Smartstone comes in twenty-four designs with four color collections, and it’s made up of 93% quartz. First established in 2002, it comprises some of the quartz’s best surfaces. Smartstone comes with several attractive features such as high resistance to heat, chemicals, and staining.
These features make the stone an ideal material for bathrooms and kitchens.
Quantum Quartz is made up of 93% natural quartz, and the other 7% is made up of bonding agents and pigments. Quantum Quartz is low maintenance and ultra-hygienic, making it an ideal material for kitchen benchtops.
You can also use it in bathrooms and on the floor in the form of tiles.
What are the major flaws of engineered stone?

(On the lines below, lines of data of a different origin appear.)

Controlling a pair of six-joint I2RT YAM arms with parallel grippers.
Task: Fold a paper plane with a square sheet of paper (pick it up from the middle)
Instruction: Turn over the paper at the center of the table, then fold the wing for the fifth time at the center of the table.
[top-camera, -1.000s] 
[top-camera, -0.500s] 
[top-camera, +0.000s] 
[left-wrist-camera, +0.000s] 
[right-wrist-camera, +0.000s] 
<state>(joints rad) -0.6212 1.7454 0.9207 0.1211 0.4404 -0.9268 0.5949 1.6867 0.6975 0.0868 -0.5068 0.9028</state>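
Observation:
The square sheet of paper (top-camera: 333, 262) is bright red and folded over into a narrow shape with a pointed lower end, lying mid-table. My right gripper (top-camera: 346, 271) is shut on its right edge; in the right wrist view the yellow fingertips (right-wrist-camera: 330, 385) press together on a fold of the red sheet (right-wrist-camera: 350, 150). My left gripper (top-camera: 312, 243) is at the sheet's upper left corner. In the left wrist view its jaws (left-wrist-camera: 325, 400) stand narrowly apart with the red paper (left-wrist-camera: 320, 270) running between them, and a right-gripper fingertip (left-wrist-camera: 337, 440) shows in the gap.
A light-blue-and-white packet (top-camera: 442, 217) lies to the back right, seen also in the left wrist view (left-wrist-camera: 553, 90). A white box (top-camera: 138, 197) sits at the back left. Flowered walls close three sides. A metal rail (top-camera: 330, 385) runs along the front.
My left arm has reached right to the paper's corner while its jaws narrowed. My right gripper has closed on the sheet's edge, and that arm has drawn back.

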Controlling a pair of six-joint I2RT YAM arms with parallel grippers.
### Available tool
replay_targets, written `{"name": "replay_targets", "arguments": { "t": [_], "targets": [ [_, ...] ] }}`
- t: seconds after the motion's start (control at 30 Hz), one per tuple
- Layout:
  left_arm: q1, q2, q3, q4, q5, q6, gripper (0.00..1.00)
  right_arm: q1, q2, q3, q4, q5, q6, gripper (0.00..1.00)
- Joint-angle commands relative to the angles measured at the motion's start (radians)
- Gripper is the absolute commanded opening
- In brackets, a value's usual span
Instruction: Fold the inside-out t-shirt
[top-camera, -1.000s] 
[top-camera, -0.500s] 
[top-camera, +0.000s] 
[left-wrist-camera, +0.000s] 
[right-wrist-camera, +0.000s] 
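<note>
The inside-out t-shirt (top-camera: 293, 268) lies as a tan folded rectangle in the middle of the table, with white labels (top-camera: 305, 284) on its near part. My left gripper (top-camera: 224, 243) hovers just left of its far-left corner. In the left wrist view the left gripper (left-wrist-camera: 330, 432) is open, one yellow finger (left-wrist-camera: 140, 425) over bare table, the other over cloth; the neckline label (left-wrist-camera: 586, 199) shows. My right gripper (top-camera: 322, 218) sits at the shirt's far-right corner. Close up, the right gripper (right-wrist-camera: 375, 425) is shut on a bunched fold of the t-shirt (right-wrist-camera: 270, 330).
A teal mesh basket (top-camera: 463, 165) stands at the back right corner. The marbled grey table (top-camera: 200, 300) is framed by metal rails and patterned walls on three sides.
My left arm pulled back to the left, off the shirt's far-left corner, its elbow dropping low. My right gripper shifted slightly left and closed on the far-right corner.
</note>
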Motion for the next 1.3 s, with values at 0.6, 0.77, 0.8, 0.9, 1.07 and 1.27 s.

While engineered stone comes with all of the above advantages, it comes with its fair share of negatives. One of the negatives is that it’s hard to create curves with engineered stone. You should note that this doesn’t mean it’s impossible to create the designs. You can do the designs, but it will take a long time.
When you are hiring a contractor to do the work, it will cost you a lot of money to complete the work.
Taking care of engineered stone
While the stone is easy to maintain, you still need to take good care of it. Some of the ways of doing it include:
Clean it regularly: The beauty of it is that it’s easy to clean the countertops as they are non-porous. Use regular soap and a piece of cloth to clean the surfaces. Like when cleaning granite and other natural stone countertops, avoid harsh cleaning products as they will etch the surfaces.
You also should avoid placing a lot of pressure on the countertops. While the stone is strong, quartz countertop contractors Potomac advise against hitting the surfaces with a hard object as it can break the countertops. You also should avoid sitting on the edges where the countertops are known to be weak.